Earlier this month, the food allergy community was buzzing about a news story regarding a young teen in Boy Scouts that reportedly experienced anaphylaxis while exploring Rocky Mountain National Park in Colorado. Thankfully the young man is said to have now recovered from the incident thanks to some fast thinking scouts and scout leaders that quickly administered epinephrine and called for help from local emergency and medical professionals. I am so grateful the young man is okay!
To be honest, I generally try to avoid news stories spun to invoke fear, not because I want to stick my head in the sand but because fear can hold an individual hostage if they let it. For some reason, this story felt different and it struck a chord with me for several reasons:
- I am the proud mom of a Boy Scout.
- We have repeatedly hiked in Rocky Mountain National Park.
- Fear was not the headline. Being prepared in all situations to affect positive outcomes was.
My son is quickly approaching sixteen and was diagnosed with multiple food allergies around age one. For years we struggled as a family to keep him safe until he was old enough to also advocate for himself. As time progressed, my son was outgrowing the “bubble” of home and began moving on to preschool, public school, and extra curricular activities.
He joined Cub Scouts in elementary school. It was a huge adjustment getting used to scout dinners, gatherings, and campouts. Fortunately, my husband volunteered to be involved as a Scout leader and was able to be at many meetings and campouts. This allowed him to teach my son not to avoid challenges, but how to navigate them with vigilance, safe food, and access to emergency medication. Then my son “graduated” Cub Scouts and would soon be moving up to Boy Scouts.
As a mom, I had to re-evaluate what worked for my tween son and my family and, for us, that meant giving him the freedom to live a normal kid life…all while taking proper precautions to keep him safe. I’d be lying if it was as easy for me to accept as it was to write that sentence. It is still a daily battle between my heart and my head to realize that I can do my best to teach my son how to be cautious and vigilant with his food allergies, but I cannot control everything.
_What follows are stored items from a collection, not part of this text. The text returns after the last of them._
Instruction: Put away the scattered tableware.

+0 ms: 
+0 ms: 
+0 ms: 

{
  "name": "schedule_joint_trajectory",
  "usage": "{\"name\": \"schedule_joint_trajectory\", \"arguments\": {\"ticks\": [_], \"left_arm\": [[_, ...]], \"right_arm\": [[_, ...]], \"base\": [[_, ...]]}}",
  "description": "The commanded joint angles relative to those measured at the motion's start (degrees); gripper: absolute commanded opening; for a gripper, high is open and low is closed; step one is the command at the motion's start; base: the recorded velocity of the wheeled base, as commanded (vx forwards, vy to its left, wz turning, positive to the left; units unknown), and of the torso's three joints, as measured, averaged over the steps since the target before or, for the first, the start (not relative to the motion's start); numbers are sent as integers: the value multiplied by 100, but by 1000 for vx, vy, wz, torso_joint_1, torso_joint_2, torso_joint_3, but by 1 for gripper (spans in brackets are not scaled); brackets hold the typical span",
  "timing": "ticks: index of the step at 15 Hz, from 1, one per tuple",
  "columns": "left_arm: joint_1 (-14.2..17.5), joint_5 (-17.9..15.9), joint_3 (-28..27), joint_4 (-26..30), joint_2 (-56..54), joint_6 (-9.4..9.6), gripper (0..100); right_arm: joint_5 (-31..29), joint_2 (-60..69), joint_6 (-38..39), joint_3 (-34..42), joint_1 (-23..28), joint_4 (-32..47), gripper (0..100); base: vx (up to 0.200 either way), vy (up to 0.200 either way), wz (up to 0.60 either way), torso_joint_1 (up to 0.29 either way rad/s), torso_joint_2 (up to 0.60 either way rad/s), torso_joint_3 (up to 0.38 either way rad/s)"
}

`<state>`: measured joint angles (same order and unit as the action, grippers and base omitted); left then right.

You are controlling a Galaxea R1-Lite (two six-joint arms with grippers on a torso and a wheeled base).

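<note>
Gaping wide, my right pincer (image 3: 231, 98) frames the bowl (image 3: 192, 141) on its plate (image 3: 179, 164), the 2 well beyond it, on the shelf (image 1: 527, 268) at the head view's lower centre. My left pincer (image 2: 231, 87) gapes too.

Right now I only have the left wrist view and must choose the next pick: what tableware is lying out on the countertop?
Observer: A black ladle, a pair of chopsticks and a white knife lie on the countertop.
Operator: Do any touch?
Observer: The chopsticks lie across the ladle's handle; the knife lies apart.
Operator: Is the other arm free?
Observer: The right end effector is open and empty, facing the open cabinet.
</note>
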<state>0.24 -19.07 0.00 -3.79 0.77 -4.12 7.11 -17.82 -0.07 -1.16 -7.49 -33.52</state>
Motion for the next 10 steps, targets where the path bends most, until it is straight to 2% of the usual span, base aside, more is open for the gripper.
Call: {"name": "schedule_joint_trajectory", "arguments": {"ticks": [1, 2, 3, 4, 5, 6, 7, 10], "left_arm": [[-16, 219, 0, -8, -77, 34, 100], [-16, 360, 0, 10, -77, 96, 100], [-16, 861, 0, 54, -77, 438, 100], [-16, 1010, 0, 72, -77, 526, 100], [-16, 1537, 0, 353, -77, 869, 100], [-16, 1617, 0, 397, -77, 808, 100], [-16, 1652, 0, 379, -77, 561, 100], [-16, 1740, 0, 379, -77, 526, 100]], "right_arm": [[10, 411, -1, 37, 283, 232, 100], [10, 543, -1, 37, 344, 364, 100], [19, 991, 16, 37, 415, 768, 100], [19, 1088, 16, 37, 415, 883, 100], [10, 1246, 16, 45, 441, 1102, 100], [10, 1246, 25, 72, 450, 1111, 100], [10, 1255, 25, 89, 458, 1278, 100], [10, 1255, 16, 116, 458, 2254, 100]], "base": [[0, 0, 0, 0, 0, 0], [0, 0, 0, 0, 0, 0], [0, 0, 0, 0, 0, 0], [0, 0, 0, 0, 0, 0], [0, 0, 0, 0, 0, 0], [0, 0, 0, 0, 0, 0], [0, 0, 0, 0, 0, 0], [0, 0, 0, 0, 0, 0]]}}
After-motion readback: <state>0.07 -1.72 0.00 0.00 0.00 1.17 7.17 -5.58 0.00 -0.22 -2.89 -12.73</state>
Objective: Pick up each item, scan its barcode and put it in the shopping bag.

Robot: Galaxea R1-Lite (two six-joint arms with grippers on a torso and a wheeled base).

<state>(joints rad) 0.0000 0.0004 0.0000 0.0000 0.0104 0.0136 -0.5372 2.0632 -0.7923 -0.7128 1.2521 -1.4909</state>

Spoiler alert…none of us can.
With the arrival of middle school, my son transitioned to Boy Scouts. This transition was a whole new ballgame. We are talking monthly multi-day campouts anywhere from one to five hours away where the boys cook their own food, pitch their own tents, and go on hiking and boating expeditions. Can you say comfort zone obliterated?
My husband continued to volunteer with scouts, but served more in an administrative role than shadowing my son’s every move. One of the amazing side benefits of being a Boy Scout is that you begin to take on a greater level of independence and responsibility for yourself and others. After all, that is a big part of growing up.
Look at me calmly spouting sage wisdom about independence and growing up. Don’t let the cavalier tone fool you. Any food allergy/asthma wisdom I gain is usually hard earned because of a challenge I and my son went head to head with and came out of on the other side.
In this case, that challenge looked like sending my son on a seven hour canoe trip down the Guadalupe River where he would not be right next door to the emergency services of a hospital and would be relying on MREs (meals ready to eat). It looked like sending my son to summer camp nine hours away to a remote scout camp in west Texas and a week long summer camp for at least the next four years. It meant hours of preparation in terms of medical forms, safe snacks, meal recon, and more.
I was neither stoic or ignorant about these challenges, but with each I came a step closer to accepting the slow realization that these situations are the exact things I’ve worked years to prepare him for. I can’t walk by his side forever and slay every dragon in his path. I have to lead by example, teach him the best I can, and then trust him to safely make his own way. His own way isn’t always perfect, but that is okay too because it keeps complacency at bay and often turns mistakes into valuable life lessons.
Because of the lessons we both learned with his newfound independence through Scouts, we felt empowered to seek out hiking adventures in the heart of Rocky Mountain National Park. Did my hiking bag weigh a few extra pounds because I loaded every epinephrine device we own in it? You betcha. Did we pack the inhaler and several cases of safe snacks? You know it. Did I perhaps lose a little sleep thinking about how things would work if there was a reaction on the trail despite our best efforts? The circles under my eyes frequently answered that question.
But you know what? We planned the best we could and we did it. Not just one hike but several. And we’ve done it again many more times since.
We do not think ourselves impervious to disaster by any means, but we do know that if we stop summoning our wit and bravery when adventures comes knocking, we are not living life but are simply tolerating it.